Thursday, September 02, 2010

FNB Food Prep

:: fnb @ mmm ::

Lew Scholl, clerk of Property Management, is yakking in the kitchen with Lindsey and Cera. They're talking about New Thought churches. I'd been out running an errand, though I'm nominally supervising this event, as the key bearer.

There's a conference call on speaker phone going, regarding Quarterly Meeting planning. Food security, urban farming, CSAs... these are themes this year. Lindsey knows a lot of the CSA groups and is coordinating with Joyce on a possible interface, perhaps here in the social hall (where I'm blogging from).

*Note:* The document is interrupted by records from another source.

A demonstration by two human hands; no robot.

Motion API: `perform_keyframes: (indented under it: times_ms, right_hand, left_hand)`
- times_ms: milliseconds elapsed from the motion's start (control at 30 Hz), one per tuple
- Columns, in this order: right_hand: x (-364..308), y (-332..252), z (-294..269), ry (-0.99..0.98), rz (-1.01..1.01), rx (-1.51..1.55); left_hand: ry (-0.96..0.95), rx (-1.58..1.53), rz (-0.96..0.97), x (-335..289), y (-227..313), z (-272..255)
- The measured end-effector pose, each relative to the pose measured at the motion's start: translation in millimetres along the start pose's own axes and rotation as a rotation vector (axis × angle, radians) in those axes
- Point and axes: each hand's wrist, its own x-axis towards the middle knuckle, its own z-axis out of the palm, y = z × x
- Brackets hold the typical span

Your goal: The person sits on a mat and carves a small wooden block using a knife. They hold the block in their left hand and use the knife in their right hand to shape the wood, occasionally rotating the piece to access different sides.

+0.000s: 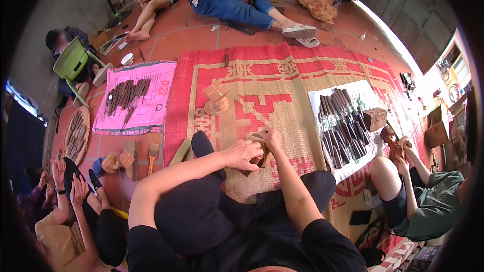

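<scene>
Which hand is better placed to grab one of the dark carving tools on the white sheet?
Right hand, probably. The carving tools lie on the white sheet to its right, while the left hand grips the wooden piece.

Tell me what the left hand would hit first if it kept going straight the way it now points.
The left hand points right, onto the wooden piece that both hands grip, so it would press into that piece first, with the right hand just behind it. Beyond lies the woven mat; depth is hard to judge.
</scene>
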Motion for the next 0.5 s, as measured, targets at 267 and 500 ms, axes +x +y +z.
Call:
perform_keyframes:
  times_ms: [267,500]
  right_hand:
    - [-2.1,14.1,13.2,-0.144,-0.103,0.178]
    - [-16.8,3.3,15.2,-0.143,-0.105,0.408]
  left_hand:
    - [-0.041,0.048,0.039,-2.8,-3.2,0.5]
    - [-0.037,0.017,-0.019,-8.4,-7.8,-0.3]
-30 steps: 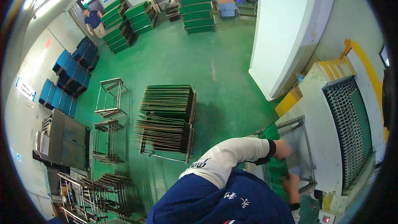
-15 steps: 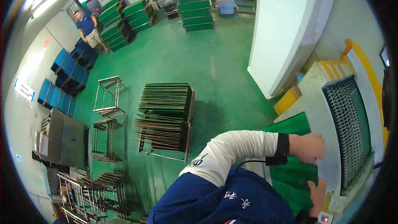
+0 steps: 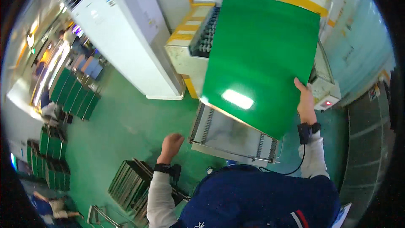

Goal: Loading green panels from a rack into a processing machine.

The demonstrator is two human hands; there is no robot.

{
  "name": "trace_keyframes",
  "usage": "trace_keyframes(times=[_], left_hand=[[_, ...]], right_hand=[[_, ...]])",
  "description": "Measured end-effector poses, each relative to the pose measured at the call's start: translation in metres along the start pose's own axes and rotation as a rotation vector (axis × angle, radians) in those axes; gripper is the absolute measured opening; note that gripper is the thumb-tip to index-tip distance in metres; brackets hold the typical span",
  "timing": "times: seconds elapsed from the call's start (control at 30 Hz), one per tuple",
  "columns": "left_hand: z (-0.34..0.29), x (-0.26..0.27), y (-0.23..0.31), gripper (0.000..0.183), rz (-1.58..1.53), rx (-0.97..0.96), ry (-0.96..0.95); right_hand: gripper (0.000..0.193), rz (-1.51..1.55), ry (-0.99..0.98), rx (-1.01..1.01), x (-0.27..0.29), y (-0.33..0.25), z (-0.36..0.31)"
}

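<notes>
A large glossy green board (image 3: 261, 59) is tilted up over the roller conveyor machine and a metal tray. My right hand (image 3: 306, 101) grips its right edge, thumb on the face and the other fingers hidden behind. My left hand (image 3: 171, 145) hangs apart from the board, left of the tray, with its fingers curled and nothing visible in them. Below the board's lower edge lies the metal tray (image 3: 230, 133) with spring-like strips along its sides. Part of the machine's dark rollers (image 3: 209, 31) shows at the board's upper left.
A tall white cabinet unit (image 3: 126, 46) stands left of the machine. On the floor at lower left is a rack of upright boards (image 3: 130, 183). Green bins (image 3: 74, 93) are stacked farther left, with other people beyond. A grey cabinet (image 3: 367, 143) stands at right.
The view has swung right toward the machine. Both hands were over green boards beside it; now a board is raised in my right hand, and my left hand is away from it.
</notes>
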State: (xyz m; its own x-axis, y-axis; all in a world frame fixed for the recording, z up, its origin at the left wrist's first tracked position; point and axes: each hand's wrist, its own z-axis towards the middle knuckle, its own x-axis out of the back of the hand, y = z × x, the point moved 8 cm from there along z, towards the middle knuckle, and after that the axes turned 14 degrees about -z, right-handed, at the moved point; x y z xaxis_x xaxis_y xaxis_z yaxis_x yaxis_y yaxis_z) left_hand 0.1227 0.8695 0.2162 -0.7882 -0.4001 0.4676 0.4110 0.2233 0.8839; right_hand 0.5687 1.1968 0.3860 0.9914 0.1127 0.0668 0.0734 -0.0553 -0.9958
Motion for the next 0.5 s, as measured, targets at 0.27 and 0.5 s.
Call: trace_keyframes(times=[0.27, 0.5], left_hand=[[-0.138, -0.030, -0.225, 0.022, -0.387, 0.817, -0.024], [-0.199, -0.057, -0.224, 0.023, -0.746, 0.938, 0.214]], right_hand=[[0.027, 0.122, -0.323, 0.119, -0.032, 0.072, 0.066], [0.017, 0.645, -0.299, -0.221, -0.082, 0.131, 0.108]])
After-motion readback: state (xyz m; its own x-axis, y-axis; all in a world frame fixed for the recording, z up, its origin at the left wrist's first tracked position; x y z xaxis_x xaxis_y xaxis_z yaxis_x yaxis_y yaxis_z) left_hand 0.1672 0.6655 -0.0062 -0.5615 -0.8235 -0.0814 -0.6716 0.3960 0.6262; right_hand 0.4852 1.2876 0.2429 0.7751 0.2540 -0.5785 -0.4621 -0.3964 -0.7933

Betsey Kenworthy, now Assistant Clerk of the Meeting, was by earlier and got to meet Cera and Satya when they showed up. Jan Kjerne was here as well. Another FNB volunteer came through with some additional food contributions.

The group brings the food on bicycle trailer, preps it, then pulls it off to be served in a public location not far away. I've participated in the operation, so know some of the ropes.

Lew and I went around testing our laptops, to see if the wifi's radius has improved.

Lew has a new Youtube up about the Quaker Youth Pilgrimage, which recently stopped through, and took over the meetinghouse. I missed being there at any point, so was glad to catch this video.

FNB (Food Not Bombs) is good at logistics, has been doing this for years. There's an Episcopalian congregation helping out as well. Satya is a Buddhist monk.